When an Airman gets sick or injured while on duty, he or she typically files a Line of Duty determination, which is tracked to ensure the Airman is given proper medical care and compensated for any lost time. They are then supposed to be returned to duty or evaluated for a medical disability.

"This is a very long process, and it involves a lot of different elements from within our wing, from finance to medical to the Force Support Squadron to legal to the individual Airman and his command element," said Col. Greg Nelson, commander of the 123rd Airlift Wing. "This AFSO21 analysis improved all the steps to make it more efficient and timely to support the Airmen as best as possible."

Lt. Col. Robert Hamm, vice wing commander, brought in Phil Chansler, director of Air University's Lean Six Sigma Business Office at Maxwell Air Force Base, Ala., to help with the wing's first AFSO21 case.

The goals of AFSO21 are to provide a standardized Air Force approach to continuously improving any process that employs Air Force capabilities, eliminating waste, sharing best practices and reducing cycle times.

AFSO21 also ensures that all Airmen understand their role in developing the ability to affect change and continuously learn new ways to improve processes in their daily activities, Hamm said.

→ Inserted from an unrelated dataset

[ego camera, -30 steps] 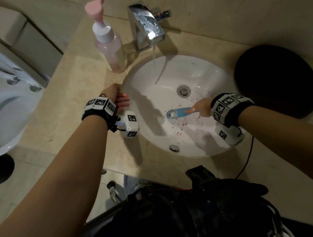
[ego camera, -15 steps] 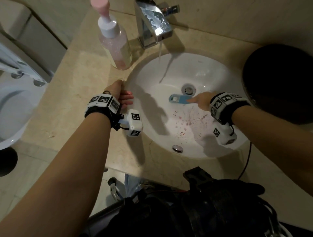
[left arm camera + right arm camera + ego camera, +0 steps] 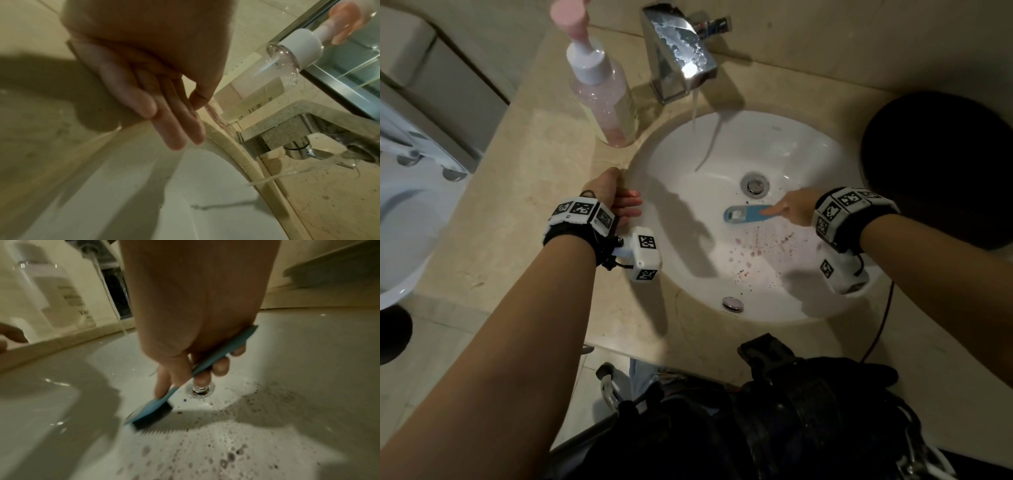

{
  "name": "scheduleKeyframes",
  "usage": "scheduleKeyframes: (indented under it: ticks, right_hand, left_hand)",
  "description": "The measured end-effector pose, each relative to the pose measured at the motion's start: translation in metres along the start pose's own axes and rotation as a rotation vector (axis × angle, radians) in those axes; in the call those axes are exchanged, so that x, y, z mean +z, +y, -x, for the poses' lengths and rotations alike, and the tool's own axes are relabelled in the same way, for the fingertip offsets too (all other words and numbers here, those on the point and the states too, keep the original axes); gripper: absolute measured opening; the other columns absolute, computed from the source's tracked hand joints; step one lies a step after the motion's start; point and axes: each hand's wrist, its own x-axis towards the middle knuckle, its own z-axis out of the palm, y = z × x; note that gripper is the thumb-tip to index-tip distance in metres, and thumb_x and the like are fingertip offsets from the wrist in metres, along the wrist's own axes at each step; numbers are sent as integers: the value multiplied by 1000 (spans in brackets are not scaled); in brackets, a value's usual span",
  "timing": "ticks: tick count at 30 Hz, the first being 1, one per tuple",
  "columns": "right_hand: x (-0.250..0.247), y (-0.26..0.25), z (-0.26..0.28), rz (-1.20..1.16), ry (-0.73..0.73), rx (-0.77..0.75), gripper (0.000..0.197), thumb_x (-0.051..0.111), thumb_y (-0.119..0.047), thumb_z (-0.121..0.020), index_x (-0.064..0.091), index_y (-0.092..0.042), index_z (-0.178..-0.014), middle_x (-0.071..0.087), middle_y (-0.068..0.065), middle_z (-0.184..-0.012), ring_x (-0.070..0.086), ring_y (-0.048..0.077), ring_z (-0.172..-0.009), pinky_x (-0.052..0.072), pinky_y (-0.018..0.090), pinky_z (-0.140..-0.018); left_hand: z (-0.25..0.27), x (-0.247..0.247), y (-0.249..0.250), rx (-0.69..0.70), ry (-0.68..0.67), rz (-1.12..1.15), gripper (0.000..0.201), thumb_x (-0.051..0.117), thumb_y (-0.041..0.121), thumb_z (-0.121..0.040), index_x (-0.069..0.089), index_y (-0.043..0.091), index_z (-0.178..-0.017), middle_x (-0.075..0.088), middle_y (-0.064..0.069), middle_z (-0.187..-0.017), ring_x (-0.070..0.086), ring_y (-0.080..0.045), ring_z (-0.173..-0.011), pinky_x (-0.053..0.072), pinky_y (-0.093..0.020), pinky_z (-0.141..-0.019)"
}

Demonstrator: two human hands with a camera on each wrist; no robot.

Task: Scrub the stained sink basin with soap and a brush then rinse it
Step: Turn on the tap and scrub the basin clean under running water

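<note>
white oval basin [image 3: 808, 147] set into a beige counter [image 3: 524, 192], seen from above. reddish-brown specks and smears [image 3: 753, 250] spread over the basin floor from beside the drain [image 3: 755, 185] toward the near wall, where the overflow cap [image 3: 732, 304] sits; in the right wrist view the specks look dark and scattered, some lying in a wet, bubbly patch [image 3: 216, 456]. the rest of the bowl is clean and glossy. a thin stream [image 3: 694, 109] runs from the chrome tap [image 3: 678, 51] onto the far wall. right hand [image 3: 796, 212] grips the handle of a blue brush [image 3: 746, 215], fingers curled round it, index finger along the top; the dark bristles [image 3: 154, 417] face down, at or just above the basin floor, just beside the drain. left hand [image 3: 616, 198] rests on the left rim, fingers straight and together, tips over the edge. a clear soap bottle [image 3: 602, 99] with pink pump stands on the counter left of the tap.
</note>
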Motion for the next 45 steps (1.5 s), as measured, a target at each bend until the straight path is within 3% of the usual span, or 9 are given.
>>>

AFSO21 uses an eight-step problem solving scheme that can be employed to fix any broken process:

1. Clarify the problem
2. Break down the problem and identify performance gaps
3. Set improvement target
4. Determine root causes
5. Develop countermeasures
6. See countermeasures through
7. Confirm results and process
8. Standardize successful processes

Nelson said he wants AFSO21 to become a "virus" that spreads base wide, to be used by individual Airmen all the way up through the flights, squadrons and groups.
He likes the AFSO21 improvement process because it combines Six Sigma, a private industry improvement process, with elements from combatant planning, such as the "OODA" loop -- observe, orient, decide and act.

"The LOD evaluation is just the first event," Nelson said. "I look for this to be a benchmark event that we can capitalize on and use for any process."

The Kentucky Air Guard LOD team consisted of Zinsmeister, Master Sgt. Gary Spaulding, Lt. Col. Pat Pritchard, Maj. Robert Geary, Chief Master Sgt. Johnie Cherry, Tech. Sgt. Marie Plaza and Maj. Bruce Bancroft. Hamm and Chansler were facilitators.